Information shown below:

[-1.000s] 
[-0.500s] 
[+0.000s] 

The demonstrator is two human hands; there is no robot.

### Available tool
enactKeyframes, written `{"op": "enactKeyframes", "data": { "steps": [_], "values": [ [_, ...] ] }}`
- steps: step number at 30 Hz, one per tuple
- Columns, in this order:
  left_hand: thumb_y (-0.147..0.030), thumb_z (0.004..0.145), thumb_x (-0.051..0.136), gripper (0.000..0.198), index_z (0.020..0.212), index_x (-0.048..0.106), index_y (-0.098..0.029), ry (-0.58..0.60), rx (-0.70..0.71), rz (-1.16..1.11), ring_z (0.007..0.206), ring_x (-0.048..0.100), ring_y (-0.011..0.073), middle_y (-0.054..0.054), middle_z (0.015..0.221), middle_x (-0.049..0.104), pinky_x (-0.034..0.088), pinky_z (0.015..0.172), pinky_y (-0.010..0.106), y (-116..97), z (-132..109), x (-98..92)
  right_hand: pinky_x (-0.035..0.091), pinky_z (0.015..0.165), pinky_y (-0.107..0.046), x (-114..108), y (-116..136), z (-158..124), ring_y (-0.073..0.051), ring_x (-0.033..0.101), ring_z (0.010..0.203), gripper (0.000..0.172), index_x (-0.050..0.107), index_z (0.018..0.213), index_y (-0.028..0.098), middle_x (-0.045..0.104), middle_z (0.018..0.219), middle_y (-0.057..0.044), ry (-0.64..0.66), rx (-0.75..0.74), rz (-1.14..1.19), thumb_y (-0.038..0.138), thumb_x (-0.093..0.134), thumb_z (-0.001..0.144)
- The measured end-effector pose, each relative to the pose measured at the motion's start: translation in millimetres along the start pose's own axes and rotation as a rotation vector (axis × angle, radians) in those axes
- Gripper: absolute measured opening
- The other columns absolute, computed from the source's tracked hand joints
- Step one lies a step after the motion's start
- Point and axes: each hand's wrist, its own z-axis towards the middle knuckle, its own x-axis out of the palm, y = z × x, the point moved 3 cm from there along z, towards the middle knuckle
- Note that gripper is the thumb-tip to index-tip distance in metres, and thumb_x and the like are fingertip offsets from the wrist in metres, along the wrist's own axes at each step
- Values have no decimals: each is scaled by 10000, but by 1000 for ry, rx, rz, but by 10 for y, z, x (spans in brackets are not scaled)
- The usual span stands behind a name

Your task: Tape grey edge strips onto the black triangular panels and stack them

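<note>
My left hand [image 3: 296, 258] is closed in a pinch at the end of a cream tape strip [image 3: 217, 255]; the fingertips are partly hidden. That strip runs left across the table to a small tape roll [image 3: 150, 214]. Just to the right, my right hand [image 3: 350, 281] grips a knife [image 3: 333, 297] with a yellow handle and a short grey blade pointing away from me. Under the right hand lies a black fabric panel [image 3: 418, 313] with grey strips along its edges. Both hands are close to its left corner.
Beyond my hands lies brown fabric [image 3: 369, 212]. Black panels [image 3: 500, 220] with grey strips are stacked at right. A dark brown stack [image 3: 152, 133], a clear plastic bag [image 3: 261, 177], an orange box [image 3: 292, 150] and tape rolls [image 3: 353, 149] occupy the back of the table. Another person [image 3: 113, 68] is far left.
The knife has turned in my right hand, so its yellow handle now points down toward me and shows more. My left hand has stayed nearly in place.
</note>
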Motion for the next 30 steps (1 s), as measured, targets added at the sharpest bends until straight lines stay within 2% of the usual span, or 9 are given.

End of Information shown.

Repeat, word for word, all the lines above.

[-1.000s] 
[-0.500s] 
[+0.000s] 

The demonstrator is two human hands; there is no robot.

### Available tool
enactKeyframes, written `{"op": "enactKeyframes", "data": { "steps": [_], "values": [ [_, ...] ] }}`
- steps: step number at 30 Hz, one per tuple
- Columns, in this order:
  left_hand: thumb_y (-0.147..0.030), thumb_z (0.004..0.145), thumb_x (-0.051..0.136), gripper (0.000..0.198), index_z (0.020..0.212), index_x (-0.048..0.106), index_y (-0.098..0.029), ry (-0.58..0.60), rx (-0.70..0.71), rz (-1.16..1.11), ring_z (0.007..0.206), ring_x (-0.048..0.100), ring_y (-0.011..0.073), middle_y (-0.054..0.054), middle_z (0.015..0.221), middle_x (-0.049..0.104), pinky_x (-0.034..0.088), pinky_z (0.015..0.172), pinky_y (-0.010..0.106), y (-116..97), z (-132..109), x (-98..92)
  right_hand: pinky_x (-0.035..0.091), pinky_z (0.015..0.165), pinky_y (-0.107..0.046), x (-114..108), y (-116..136), z (-158..124), ring_y (-0.073..0.051), ring_x (-0.033..0.101), ring_z (0.010..0.203), gripper (0.000..0.172), index_x (-0.050..0.107), index_z (0.018..0.213), index_y (-0.028..0.098), middle_x (-0.045..0.104), middle_z (0.018..0.219), middle_y (-0.057..0.044), ry (-0.64..0.66), rx (-0.75..0.74), rz (-1.14..1.19), thumb_y (-0.038..0.138), thumb_x (-0.093..0.134), thumb_z (-0.001..0.144)
- The measured end-effector pose, each relative to the pose measured at the motion's start: translation in millimetres along the start pose's own axes and rotation as a rotation vector (axis × angle, radians) in those axes
- Gripper: absolute measured opening
- The other columns absolute, computed from the source's tracked hand joints
- Step one lies a step after the motion's start
- Point and axes: each hand's wrist, its own z-axis towards the middle knuckle, its own x-axis out of the palm, y = z × x, the point moved 3 cm from there along z, towards the middle knuckle
- Note that gripper is the thumb-tip to index-tip distance in metres, and thumb_x and the like are fingertip offsets from the wrist in metres, along the wrist's own axes at each step
- Values have no decimals: each is scaled by 10000, but by 1000 for ry, rx, rz, but by 10 for y, z, x (spans in brackets are not scaled)
- The usual span stands behind a name

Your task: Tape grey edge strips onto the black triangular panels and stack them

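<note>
My left hand [image 3: 296, 258] is closed in a pinch at the end of a cream tape strip [image 3: 217, 255]; the fingertips are partly hidden. That strip runs left across the table to a small tape roll [image 3: 150, 214]. Just to the right, my right hand [image 3: 350, 281] grips a knife [image 3: 333, 297] with a yellow handle and a short grey blade pointing away from me. Under the right hand lies a black fabric panel [image 3: 418, 313] with grey strips along its edges. Both hands are close to its left corner.
Beyond my hands lies brown fabric [image 3: 369, 212]. Black panels [image 3: 500, 220] with grey strips are stacked at right. A dark brown stack [image 3: 152, 133], a clear plastic bag [image 3: 261, 177], an orange box [image 3: 292, 150] and tape rolls [image 3: 353, 149] occupy the back of the table. Another person [image 3: 113, 68] is far left.
The knife has turned in my right hand, so its yellow handle now points down toward me and shows more. My left hand has stayed nearly in place.
</note>
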Motion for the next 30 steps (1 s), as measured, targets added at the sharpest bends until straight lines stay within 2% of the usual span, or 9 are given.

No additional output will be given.